The first time we went there, it was night, and the being brightly lit with big picture windows, it shone in the darkness, beckoning us into its warmth and light with promises of knowledge and safety. It did not disappoint us.
I wasn't feeling all that great on this trip, so I sat on the bench available to footsore patrons while BB walked the store after I'd made a quick trip to horror and sci-fi. I got myself an old Robert Bloch and two McAffreys for my mother.
Most of the people were the usual adults milling around with their baskets and carts, but there was one family I watched with interest, a mother and her 3- or 4- year-old boy. The little boy wanted to carry the basket. It was as long as he was tall, and a bit heavy for him. But he wanted to carry it, to show he was a big boy. It was the cutest thing I'd seen in a long time.
Mom didn't want him to carry the basket. "Is it heavy, mommy?" the little one asked. I would have said, "not really," but this mother said, "yes, very!" The little boy still said "I can carry it, mommy! Let me do it!" She handed him the basket, not really looking at him.
I watched as he tried to carry the basket in front of him, bouncing it off his little tennis-ball knees. He determined the basket was too heavy, and so he squatted down, laid each book carefully on the floor around him, and started experimenting. He put some back in the basket and picked it up carefully, just an inch off the floor, weighing it in his hands. He tested the weight of two books against each other, of one stack against another, and on and on. I was fascinated. Here was a little boy learning all kinds of things: how to estimate weights, the correlation between size and weight, his own limits, and logical problem-solving.

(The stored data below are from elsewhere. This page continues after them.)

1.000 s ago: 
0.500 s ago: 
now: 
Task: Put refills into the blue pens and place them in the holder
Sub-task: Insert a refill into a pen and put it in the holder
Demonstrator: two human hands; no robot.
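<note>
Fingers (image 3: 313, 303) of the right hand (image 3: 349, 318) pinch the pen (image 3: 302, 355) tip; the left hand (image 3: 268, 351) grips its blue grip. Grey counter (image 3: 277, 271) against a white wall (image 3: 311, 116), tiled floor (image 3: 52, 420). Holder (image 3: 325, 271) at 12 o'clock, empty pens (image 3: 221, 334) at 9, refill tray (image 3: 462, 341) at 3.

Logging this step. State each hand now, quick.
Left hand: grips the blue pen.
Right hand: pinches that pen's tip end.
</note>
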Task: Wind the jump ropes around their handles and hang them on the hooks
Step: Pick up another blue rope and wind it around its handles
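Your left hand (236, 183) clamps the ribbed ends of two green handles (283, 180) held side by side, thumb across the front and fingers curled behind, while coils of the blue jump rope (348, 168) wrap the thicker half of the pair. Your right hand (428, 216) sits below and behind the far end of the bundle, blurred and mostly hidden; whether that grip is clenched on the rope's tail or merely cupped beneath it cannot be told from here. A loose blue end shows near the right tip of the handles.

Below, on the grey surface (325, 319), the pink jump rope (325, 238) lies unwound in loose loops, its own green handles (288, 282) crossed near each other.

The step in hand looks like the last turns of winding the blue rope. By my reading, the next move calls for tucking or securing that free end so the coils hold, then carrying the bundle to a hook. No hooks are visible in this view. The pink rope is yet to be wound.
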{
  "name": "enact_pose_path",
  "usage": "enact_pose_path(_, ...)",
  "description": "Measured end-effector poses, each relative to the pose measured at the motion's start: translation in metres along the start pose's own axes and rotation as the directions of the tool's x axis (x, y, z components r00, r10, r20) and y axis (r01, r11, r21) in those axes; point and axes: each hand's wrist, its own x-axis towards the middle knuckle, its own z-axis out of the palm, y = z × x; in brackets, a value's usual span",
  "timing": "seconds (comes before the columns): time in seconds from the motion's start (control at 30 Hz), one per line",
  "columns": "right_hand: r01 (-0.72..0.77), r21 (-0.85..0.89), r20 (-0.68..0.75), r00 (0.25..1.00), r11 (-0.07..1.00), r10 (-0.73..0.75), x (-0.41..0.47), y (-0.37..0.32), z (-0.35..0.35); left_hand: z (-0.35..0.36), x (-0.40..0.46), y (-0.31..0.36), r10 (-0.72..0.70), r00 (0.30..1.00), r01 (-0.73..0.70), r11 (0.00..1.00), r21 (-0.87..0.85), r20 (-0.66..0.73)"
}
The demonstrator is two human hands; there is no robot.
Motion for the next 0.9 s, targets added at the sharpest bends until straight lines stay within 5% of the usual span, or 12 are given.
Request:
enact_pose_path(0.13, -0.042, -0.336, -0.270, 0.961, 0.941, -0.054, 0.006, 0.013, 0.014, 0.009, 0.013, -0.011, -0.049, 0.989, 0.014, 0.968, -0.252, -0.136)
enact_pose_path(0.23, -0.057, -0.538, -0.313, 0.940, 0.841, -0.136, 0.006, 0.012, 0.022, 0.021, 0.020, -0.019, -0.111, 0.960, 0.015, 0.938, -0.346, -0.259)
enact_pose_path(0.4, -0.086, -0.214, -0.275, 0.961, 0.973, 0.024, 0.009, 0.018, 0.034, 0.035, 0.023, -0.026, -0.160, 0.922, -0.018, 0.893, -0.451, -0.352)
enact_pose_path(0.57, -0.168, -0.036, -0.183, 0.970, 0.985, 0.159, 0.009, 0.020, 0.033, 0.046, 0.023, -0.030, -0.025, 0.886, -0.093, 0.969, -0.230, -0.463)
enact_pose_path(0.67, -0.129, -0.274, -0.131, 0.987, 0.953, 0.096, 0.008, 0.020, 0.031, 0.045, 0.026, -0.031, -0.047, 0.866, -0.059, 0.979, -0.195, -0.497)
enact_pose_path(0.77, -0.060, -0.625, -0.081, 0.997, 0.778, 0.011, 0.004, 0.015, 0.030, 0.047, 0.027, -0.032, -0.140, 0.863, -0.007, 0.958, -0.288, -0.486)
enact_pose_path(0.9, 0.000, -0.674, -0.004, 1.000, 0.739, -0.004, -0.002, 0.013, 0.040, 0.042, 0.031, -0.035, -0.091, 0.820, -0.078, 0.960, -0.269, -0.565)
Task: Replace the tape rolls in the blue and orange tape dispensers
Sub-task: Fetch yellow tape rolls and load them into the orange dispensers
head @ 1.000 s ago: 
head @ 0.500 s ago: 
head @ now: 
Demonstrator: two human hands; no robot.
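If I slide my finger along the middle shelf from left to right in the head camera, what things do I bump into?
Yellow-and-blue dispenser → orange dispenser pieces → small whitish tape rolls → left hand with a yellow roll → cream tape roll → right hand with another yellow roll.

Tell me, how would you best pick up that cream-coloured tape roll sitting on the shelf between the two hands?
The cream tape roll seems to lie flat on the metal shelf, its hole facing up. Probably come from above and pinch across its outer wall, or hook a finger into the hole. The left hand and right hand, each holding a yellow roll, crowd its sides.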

This went on for about five minutes. At the end, he had a stack of books in the basket he could reasonably carry, and two books on the floor. He picked up the two books and handed them to his mother. She took them, not even noticing. She was busy. Undaunted by his mother's disinterest, he picked up the basket and declared "I can do it!" He was shushed by his mother.
When she turned away from the shelf, she realized she was holding a pair of books. She looked down at her proudly smiling son, who was holding the basket up as high as he could, big goofy grin on his face.
She gave an exasperated noise, snatched the basket from him, threw the two books into it, and said shortly, "I told you it was too heavy." The little boy took hold of the handle and said, "I can do it, mommy! I want to carry it!"
"No, it's too heavy. Let go." She batted his hand way. The little boy looked crushed, and when his mother turned her back to him to look at another shelf, he put his hand lightly on the basket, still trying to help.
I was crushed and even offended on the boy's behalf. He was just taught that his contributions are worthless, that he cannot help, that his mother doesn't think he can do anything. In ten years, if the mother continues on the path she's on now, that little boy will be a surly, ungrateful, lazy teenager.
Little children cannot do their "fair" share. They can't actually DO much of anything. But if parents take the time to train their children in how to do things, then by the time they are able to really help, they will be able to, and they will have a will towards it.
The true purpose in teaching a child to fold clothes, cook food, wash dishes, or empty garbage cans is not to create an indentured servant. The purpose is to teach the child diligence, faithfulness, teamwork, independence, and confidence. The child who is not taught to work does not spontaneously become a hard worker just because he got a job at McDonald's. We have all been through the line with a surly, incompetent drive-thru worker enough to know that.
Seeing that little boy, who apparently had a naturally strong desire to work, being shut down by a mother who couldn't see her own son, just broke my heart. In the end, did it matter if that basket got dragged on the floor? Or if the mom had to carry a book or two in her hands? Of course not. What mattered was the chance for a mom to let her child do something hard for him, and succeed. What mattered was the chance to tie strings, to show love. And it was a missed chance. Miss enough of them, and you're going to run out.